## ASSIGNED TASK
Instruction for the listing below: copy exactly, and only, the lines from the one holding "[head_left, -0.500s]" through its last line, omitting any picture.

## DATA SHOWN
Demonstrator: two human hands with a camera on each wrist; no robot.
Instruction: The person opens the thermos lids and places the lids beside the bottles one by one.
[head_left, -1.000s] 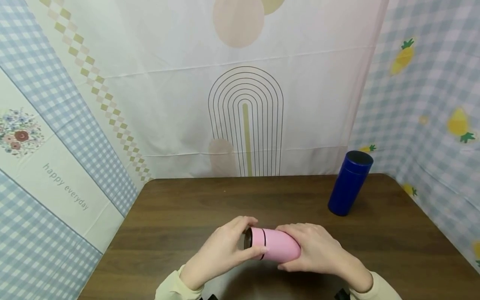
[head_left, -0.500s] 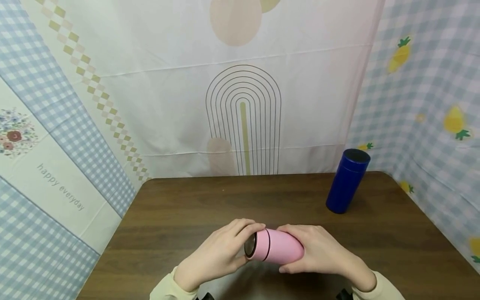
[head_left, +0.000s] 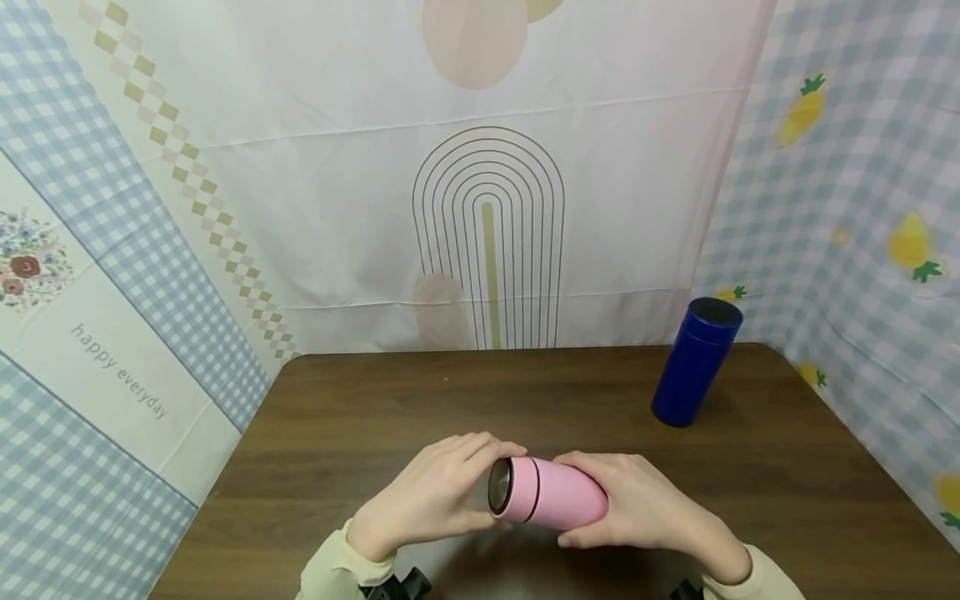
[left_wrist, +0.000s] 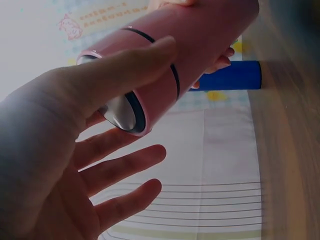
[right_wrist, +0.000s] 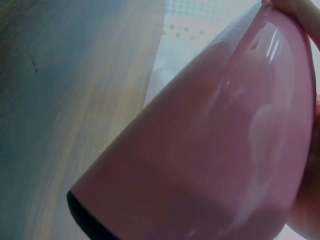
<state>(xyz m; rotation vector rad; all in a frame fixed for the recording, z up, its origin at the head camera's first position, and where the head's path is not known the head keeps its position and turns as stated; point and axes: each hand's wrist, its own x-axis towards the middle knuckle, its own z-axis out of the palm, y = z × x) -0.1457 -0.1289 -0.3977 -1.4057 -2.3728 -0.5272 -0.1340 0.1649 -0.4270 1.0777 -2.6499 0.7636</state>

## RESPONSE TO THIS EXERCISE
[head_left, -0.500s] 
[head_left, +0.000s] 
[left_wrist, +0.000s] 
[right_wrist, +0.000s] 
<state>(xyz m; rotation vector rad; all in a frame fixed for the recording, z up, its origin at the head camera's first position, and where the head's path is not known the head keeps its position and turns as stated; point and axes: each hand's wrist, its own x-axis towards the middle knuckle, its own z-axis out of the palm, y = z × x) -0.1457 -0.1289 -0.3977 -1.4057 -2.3728 -0.5272 -0.1340 0.1649 -0.4270 1.0777 -2.6499 0.7636</state>

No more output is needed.